- Film poster
- Directed by: Richard Thorpe
- Written by: Maurice Zimm adaptation Joe Breen Jr. Samuel James Larsen
- Based on: Parable of the Prodigal Son in Luke 15:11-32 of the Bible (uncredited)
- Produced by: Charles Schnee
- Starring: Lana Turner Edmund Purdom James Mitchell Louis Calhern Joseph Wiseman
- Cinematography: Joseph Ruttenberg
- Edited by: Harold F. Kress
- Music by: Bronislau Kaper
- Production company: MGM
- Distributed by: MGM
- Release date: May 6, 1955;
- Running time: 112 minutes
- Country: United States
- Language: English
- Budget: $2,783,000
- Box office: $4,143,000

= The Prodigal =

1955 film

The Prodigal is a 1955 Eastmancolor biblical epic CinemaScope film made by MGM starring Lana Turner and Edmund Purdom.
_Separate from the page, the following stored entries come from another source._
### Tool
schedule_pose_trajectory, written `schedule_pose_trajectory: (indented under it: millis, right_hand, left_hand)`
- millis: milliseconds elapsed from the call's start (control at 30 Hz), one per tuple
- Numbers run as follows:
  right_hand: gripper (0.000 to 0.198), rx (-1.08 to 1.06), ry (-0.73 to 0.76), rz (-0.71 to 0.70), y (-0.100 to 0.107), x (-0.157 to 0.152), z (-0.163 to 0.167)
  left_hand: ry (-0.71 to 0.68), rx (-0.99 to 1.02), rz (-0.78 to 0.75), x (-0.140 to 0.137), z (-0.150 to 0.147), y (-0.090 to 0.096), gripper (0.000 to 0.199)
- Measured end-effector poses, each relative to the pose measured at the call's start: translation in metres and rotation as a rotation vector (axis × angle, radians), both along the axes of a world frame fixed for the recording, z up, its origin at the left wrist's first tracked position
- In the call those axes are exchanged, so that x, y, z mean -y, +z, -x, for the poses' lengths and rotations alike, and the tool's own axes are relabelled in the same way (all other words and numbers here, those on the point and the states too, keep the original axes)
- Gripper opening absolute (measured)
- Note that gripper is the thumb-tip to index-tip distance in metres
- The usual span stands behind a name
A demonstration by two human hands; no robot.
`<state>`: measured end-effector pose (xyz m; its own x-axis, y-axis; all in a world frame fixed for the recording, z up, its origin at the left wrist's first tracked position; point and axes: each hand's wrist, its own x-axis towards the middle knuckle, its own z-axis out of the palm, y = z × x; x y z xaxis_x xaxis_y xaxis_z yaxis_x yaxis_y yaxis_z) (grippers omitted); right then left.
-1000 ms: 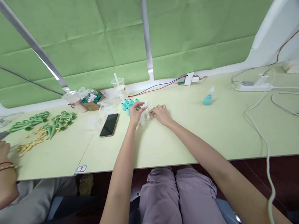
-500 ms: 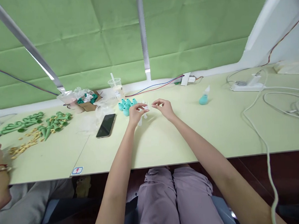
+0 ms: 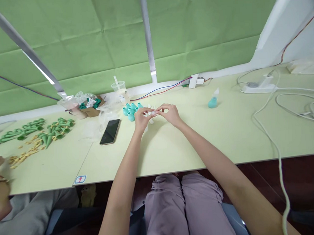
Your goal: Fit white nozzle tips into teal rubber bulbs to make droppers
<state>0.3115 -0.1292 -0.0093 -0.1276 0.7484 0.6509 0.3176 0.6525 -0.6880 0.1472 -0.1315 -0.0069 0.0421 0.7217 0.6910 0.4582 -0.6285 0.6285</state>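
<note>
My left hand is closed in a pinch on a small whitish translucent piece, which looks like a nozzle tip. Fingertips of my right hand press together at the right end of that piece, touching or nearly touching my left fingertips; whether they hold a separate part is too small to tell. Under and behind the hands, several white nozzle pieces lie on the table, partly hidden. Just left of my left hand stand several teal rubber bulbs. Farther right, a teal bulb with a clear nozzle stands upright.
A phone and a clear plastic bag lie to the left. Behind are a drink cup and a cardboard box. Green horn-shaped parts sit near a co-worker's arm. A power strip and cables are right.
My right hand has moved left, closing the gap to my left hand, so the fingertips now meet at the whitish piece. The co-worker's hand at the left edge has shifted slightly.
</note>
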Motion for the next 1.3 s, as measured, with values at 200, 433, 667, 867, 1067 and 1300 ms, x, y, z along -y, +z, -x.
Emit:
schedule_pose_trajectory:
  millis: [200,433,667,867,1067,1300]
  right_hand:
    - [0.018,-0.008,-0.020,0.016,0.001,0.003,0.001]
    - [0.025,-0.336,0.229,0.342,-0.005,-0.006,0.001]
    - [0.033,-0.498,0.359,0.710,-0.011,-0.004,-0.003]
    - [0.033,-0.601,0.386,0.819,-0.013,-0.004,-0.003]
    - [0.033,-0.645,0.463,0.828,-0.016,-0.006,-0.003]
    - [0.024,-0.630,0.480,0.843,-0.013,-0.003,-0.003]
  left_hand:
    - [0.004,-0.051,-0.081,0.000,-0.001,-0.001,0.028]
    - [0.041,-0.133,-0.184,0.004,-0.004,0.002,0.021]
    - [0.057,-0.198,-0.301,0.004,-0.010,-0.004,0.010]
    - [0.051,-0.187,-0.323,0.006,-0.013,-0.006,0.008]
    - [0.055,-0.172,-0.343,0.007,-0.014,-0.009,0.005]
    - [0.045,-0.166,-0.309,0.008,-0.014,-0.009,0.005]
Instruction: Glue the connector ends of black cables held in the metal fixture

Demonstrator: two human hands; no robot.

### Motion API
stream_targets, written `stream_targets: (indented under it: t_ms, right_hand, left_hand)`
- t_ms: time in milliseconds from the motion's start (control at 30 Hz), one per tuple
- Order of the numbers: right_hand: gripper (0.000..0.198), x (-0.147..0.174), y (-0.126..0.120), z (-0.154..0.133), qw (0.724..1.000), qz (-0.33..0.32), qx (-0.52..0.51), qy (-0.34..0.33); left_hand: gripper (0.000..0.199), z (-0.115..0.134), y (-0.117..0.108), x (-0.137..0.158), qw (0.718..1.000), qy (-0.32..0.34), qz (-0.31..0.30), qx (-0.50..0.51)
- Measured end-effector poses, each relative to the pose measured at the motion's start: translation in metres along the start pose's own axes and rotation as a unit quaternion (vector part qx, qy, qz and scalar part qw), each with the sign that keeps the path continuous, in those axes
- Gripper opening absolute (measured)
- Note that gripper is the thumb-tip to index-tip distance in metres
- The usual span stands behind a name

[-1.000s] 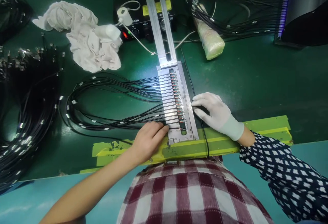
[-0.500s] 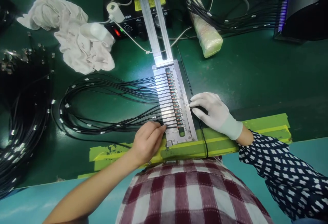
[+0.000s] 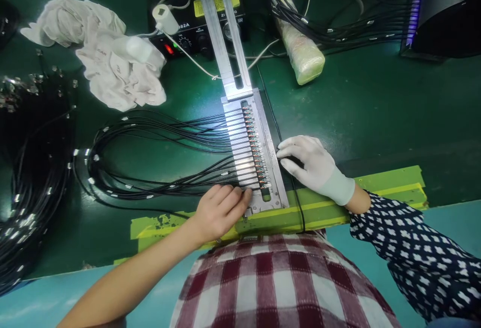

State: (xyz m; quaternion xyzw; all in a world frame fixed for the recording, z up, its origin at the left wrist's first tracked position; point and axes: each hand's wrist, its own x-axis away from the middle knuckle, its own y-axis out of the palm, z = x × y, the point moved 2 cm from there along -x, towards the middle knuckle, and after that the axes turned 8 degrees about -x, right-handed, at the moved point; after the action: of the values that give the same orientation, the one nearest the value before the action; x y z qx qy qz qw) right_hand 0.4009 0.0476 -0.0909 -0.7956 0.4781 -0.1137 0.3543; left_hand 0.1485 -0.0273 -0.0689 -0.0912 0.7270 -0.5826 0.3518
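Observation:
A metal fixture plate lies on the bench with a row of small cable ends set side by side in it. Black cables run out of its left side and loop back. My bare left hand is at the plate's near left corner, fingers curled together over the lowest cable; their tips partly hide it. My right hand, in a white glove, rests at the plate's right edge, its fingers stretched out and thumb apart, touching the edge. A single black cord passes beneath the right fingers.
A black control box stands behind, with a slotted metal arm across it. White cloths lie left of it. Cable bundles fill the left side. A wrapped roll and more cables are at the back right. Yellow-green tape lines the front edge.
My left hand has shifted slightly right and nearer to me, its fingertips now further over the plate's corner. My right hand stays in place. The view has moved a little.

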Motion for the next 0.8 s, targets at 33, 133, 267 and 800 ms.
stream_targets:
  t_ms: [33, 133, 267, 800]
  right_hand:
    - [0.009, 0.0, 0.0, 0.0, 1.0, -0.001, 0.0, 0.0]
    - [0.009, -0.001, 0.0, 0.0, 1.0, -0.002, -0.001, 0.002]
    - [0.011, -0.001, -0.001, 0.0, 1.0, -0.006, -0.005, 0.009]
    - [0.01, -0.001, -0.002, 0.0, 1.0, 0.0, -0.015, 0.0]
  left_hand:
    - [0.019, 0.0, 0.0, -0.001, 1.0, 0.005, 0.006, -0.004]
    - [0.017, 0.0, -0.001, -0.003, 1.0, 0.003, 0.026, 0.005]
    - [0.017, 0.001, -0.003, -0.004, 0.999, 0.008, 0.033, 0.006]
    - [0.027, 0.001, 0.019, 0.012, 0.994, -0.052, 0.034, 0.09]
It was based on the New Testament parable about a selfish son who leaves his family to pursue a life of pleasure. The film also features James Mitchell, Louis Calhern, Joseph Wiseman, Cecil Kellaway, Audrey Dalton, and Walter Hampden. Dancer Taina Elg made her film debut in The Prodigal.

==Plot==
In the times before Christianity, only a few people believed in one God. Most people believed in many gods. It was mainly the believers in Jehovah who stood against a multitude of some 65,000 strange and different gods. Of these, two of the most notorious were Baal and Astarte, the male and the female. Gods of the flesh, not of the soul. They were supposed to renew the fertility of the earth every year. In exchange, they demanded of their believers the sacrifice of money, jewelry and human life. Out of these times comes our story, based upon the Parable of the Prodigal Son as told in Luke, Chapter 15.

The story is loosely based on Jesus Christ's parable of the prodigal son, from the Gospel According to Luke 15:11-32, although considerable liberties are taken with the source material, chief among them being the addition of a female lead in the form of the high priestess of Astarte, Samarra.

Micah, a young Hebrew farm boy, sees Samarra and says he will have her. He demands that his father give him his inheritance and journeys to the city of Damascus. There Samarra seduces him into losing his inheritance and betraying his religious faith. Enduring a number of difficulties, Micah finally realizes where he belongs and returns home to his father, who forgives Micah all of his sins and orders a lavish celebration of his return.

==Cast==
- Lana Turner as Samarra
- Edmund Purdom as Micah
- Louis Calhern as Nahreeb
- Audrey Dalton as Ruth
- James Mitchell as Asham
- Neville Brand as Rhakim
- Walter Hampden as Eli
- Taina Elg as Elissa
- Francis L. Sullivan as Bosra
- Joseph Wiseman as Carmish
- Sandy Descher as Yasmin
- John Dehner as Joram
- George Sawaya as Kavak
- Cecil Kellaway as the Governor
- Gordon Richards as Nahreeb's Scribe

==Production==
In the 1950s films with Biblical themes were very popular. Two friends, Sam Larson and Joseph Breen Jr., became interested in the cinematic possibilities of the famous parable. Larson had muscular dystrophy and thought the story had resonance to the problems of young people today; he was also interested in the setting of Damascus and Joppa in 70 BC, which had been seen on screen rarely. Larson and Breen wrote a 60-page treatment. They took it to Dore Schary, head of production at MGM, who was interested. He assigned Charles Schnee to produce and Maurice Zimm to write a script.

The film was originally to star Edmund Purdom, Ava Gardner and Vittorio Gassman. Maurice Zimm's script was based on the original parable but was technically an original work. It was set in Syria and Palestine in 79 BC. Eventually Gardner and Grassman dropped out.

Dore Schary later said he "hustled Lana Turner into playing it" and "the sorry fact is I liked the script. I thought it would draw an audience. What I forgot was that C.B. De Mille had an exclusive on the Bible. Poor Lana swayed her way through the film but it was a hopeless task. The script was lifeless."

Schary says after two weeks filming "I saw we were in quicksand" and asked the MGM production office to calculate the cost if the studio abandoned the film. Since the sets had been built, costumes designed and contracts signed (over $200,000 was spent on costumes) the studio would have incurred a loss of $1.2 million. Schary decided to finish the picture on an accelerated schedule instead "and hoped that we wouldn't fare too badly".

==Reception==
According to MGM records the film earned $2,153,000 in the US and Canada and $1,990,000 elsewhere, resulting in a loss of $771,000.

Dore Schary later called the film "the biggest and most embarrassing failure" and "the worst film I ever supported" in his time at MGM.

The Prodigal was satirized in Mad #26 (November 1955) as The Prodigious.